Keep the lines exact and the pictures out as you repeat the following listing.

::::

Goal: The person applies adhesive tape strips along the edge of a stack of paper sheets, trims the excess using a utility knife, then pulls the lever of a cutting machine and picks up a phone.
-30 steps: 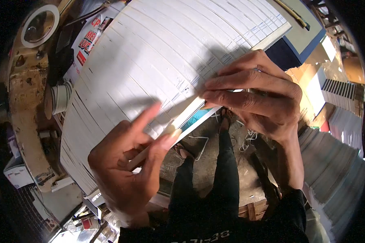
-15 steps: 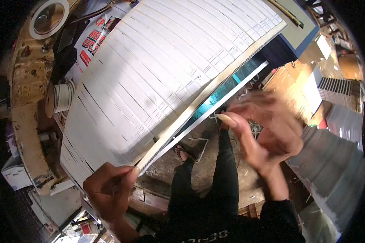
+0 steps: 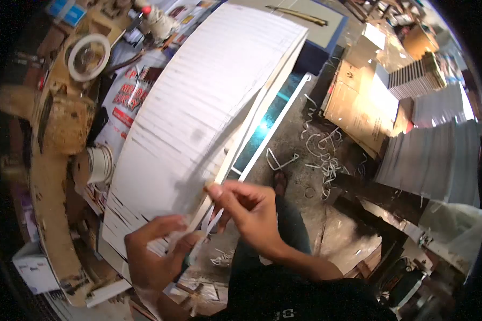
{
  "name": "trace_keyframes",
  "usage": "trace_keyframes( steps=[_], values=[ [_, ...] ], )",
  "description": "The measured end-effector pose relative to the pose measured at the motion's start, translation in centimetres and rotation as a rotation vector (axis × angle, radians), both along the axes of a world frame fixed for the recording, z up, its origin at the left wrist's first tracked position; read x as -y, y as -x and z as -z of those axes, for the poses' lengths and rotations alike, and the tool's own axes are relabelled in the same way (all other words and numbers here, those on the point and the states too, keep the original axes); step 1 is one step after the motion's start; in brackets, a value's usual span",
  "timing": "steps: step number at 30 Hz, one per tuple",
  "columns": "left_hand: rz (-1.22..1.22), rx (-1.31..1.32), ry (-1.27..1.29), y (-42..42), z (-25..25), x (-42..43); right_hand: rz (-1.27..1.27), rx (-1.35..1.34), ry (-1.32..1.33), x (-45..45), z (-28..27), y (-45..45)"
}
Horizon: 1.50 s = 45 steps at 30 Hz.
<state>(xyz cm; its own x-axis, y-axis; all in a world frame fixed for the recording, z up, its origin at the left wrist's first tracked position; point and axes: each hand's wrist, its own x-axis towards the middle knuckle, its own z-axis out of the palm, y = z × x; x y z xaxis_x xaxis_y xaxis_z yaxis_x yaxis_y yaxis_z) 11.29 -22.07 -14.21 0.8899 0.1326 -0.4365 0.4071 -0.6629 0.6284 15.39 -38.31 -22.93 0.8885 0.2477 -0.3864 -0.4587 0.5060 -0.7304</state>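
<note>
A broad white ruled block [image 3: 198, 91], crossed by many thin parallel lines, lies slanting in front of me. A narrow cream band [image 3: 257, 112] runs along its near edge. Beside that is a glossy teal surface [image 3: 262, 128], bordered by a thin white strip [image 3: 273, 128]. My left hand [image 3: 152, 251] closes its thumb and fingers around the near end of the cream band. Just beyond it, my right hand [image 3: 249, 214] pinches the band between thumb and finger. A loose white strip end [image 3: 211, 224] hangs between the hands.
A roll of tape [image 3: 89, 58] and a spool [image 3: 93, 165] sit at the left. Brushes [image 3: 300, 16] lie at the far end. Cardboard [image 3: 356, 104], stacked booklets [image 3: 412, 77] and grey sheets [image 3: 434, 160] stand right. White offcuts [image 3: 326, 160] litter the floor.
My right hand has come down and left from the open air to pinch the edge near my left hand. The view has shifted, showing more floor on the right.
</note>
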Motion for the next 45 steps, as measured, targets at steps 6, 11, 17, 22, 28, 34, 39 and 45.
trace_keyframes(
  steps=[6, 11, 17, 22, 28, 34, 39, 45],
  values=[
    [0.022, 0.268, 0.21, -6.8, 2.7, 4.0, -0.061, 0.19, 0.086, -0.9, 0.8, 2.2],
    [-0.238, 0.064, 0.345, -7.0, 4.3, 3.4, -0.532, 0.648, 0.427, 6.2, 0.6, -3.8],
    [-0.334, 0.089, 0.304, -6.9, 4.7, 3.3, 0.193, 0.299, 0.821, 11.7, 3.9, -16.6],
    [-0.355, 0.005, 0.277, -6.7, 4.8, 3.2, 0.091, 0.377, 0.566, 10.8, 4.7, -18.0],
    [-0.381, 0.014, 0.253, -6.5, 4.9, 2.5, 0.299, 0.468, 0.65, 13.3, 5.1, -22.5],
    [-0.393, 0.077, 0.225, -6.8, 4.3, 3.9, 0.511, 0.481, 0.734, 15.6, 6.0, -26.7],
    [-0.298, 0.172, 0.208, -5.7, 5.3, 2.8, 0.476, 0.793, 0.814, 12.7, 4.3, -19.7],
    [-0.344, 0.118, 0.247, -5.5, 5.5, 3.5, -0.055, 1.461, 0.899, 11.7, 4.4, -17.3]
  ],
)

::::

Finished task:
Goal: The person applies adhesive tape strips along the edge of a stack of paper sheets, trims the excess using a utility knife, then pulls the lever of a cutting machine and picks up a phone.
-30 steps: 
-15 steps: 
+0 steps: 
{
  "name": "trace_keyframes",
  "usage": "trace_keyframes( steps=[_], values=[ [_, ...] ], )",
  "description": "The measured end-effector pose relative to the pose measured at the motion's start, translation in centimetres and rotation as a rotation vector (axis × angle, radians), both along the axes of a world frame fixed for the recording, z up, its origin at the left wrist's first tracked position; read x as -y, y as -x and z as -z of those axes, for the poses' lengths and rotations alike, and the tool's own axes are relabelled in the same way (all other words and numbers here, those on the point and the states too, keep the original axes); step 1 is one step after the motion's start; in brackets, a value's usual span",
  "timing": "steps: step number at 30 Hz, one per tuple",
  "columns": "left_hand: rz (-1.22..1.22), rx (-1.31..1.32), ry (-1.27..1.29), y (-42..42), z (-25..25), x (-42..43); right_hand: rz (-1.27..1.27), rx (-1.35..1.34), ry (-1.32..1.33), x (-45..45), z (-28..27), y (-45..45)"
}
Horizon: 1.50 s = 45 steps at 30 Hz.
<state>(xyz cm; its own x-axis, y-axis; all in a world frame fixed for the recording, z up, its origin at the left wrist's first tracked position; point and axes: each hand's wrist, its own x-axis towards the middle knuckle, its own z-axis out of the palm, y = z × x; x y z xaxis_x xaxis_y xaxis_z yaxis_x yaxis_y yaxis_z) 11.29 -22.07 -14.21 0.8899 0.1326 -0.4365 0.4071 -0.6629 0.6284 15.39 -38.31 -22.93 0.8885 0.2477 -0.3864 -0.4587 0.5060 -0.7304</state>
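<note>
A broad white ruled block [image 3: 198, 91], crossed by many thin parallel lines, lies slanting in front of me. A narrow cream band [image 3: 257, 112] runs along its near edge. Beside that is a glossy teal surface [image 3: 262, 128], bordered by a thin white strip [image 3: 273, 128]. My left hand [image 3: 152, 251] closes its thumb and fingers around the near end of the cream band. Just beyond it, my right hand [image 3: 249, 214] pinches the band between thumb and finger. A loose white strip end [image 3: 211, 224] hangs between the hands.
A roll of tape [image 3: 89, 58] and a spool [image 3: 93, 165] sit at the left. Brushes [image 3: 300, 16] lie at the far end. Cardboard [image 3: 356, 104], stacked booklets [image 3: 412, 77] and grey sheets [image 3: 434, 160] stand right. White offcuts [image 3: 326, 160] litter the floor.
My right hand has come down and left from the open air to pinch the edge near my left hand. The view has shifted, showing more floor on the right.
</note>
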Motion for the next 45 steps, as measured, targets at steps 6, 11, 17, 22, 28, 34, 39 and 45.
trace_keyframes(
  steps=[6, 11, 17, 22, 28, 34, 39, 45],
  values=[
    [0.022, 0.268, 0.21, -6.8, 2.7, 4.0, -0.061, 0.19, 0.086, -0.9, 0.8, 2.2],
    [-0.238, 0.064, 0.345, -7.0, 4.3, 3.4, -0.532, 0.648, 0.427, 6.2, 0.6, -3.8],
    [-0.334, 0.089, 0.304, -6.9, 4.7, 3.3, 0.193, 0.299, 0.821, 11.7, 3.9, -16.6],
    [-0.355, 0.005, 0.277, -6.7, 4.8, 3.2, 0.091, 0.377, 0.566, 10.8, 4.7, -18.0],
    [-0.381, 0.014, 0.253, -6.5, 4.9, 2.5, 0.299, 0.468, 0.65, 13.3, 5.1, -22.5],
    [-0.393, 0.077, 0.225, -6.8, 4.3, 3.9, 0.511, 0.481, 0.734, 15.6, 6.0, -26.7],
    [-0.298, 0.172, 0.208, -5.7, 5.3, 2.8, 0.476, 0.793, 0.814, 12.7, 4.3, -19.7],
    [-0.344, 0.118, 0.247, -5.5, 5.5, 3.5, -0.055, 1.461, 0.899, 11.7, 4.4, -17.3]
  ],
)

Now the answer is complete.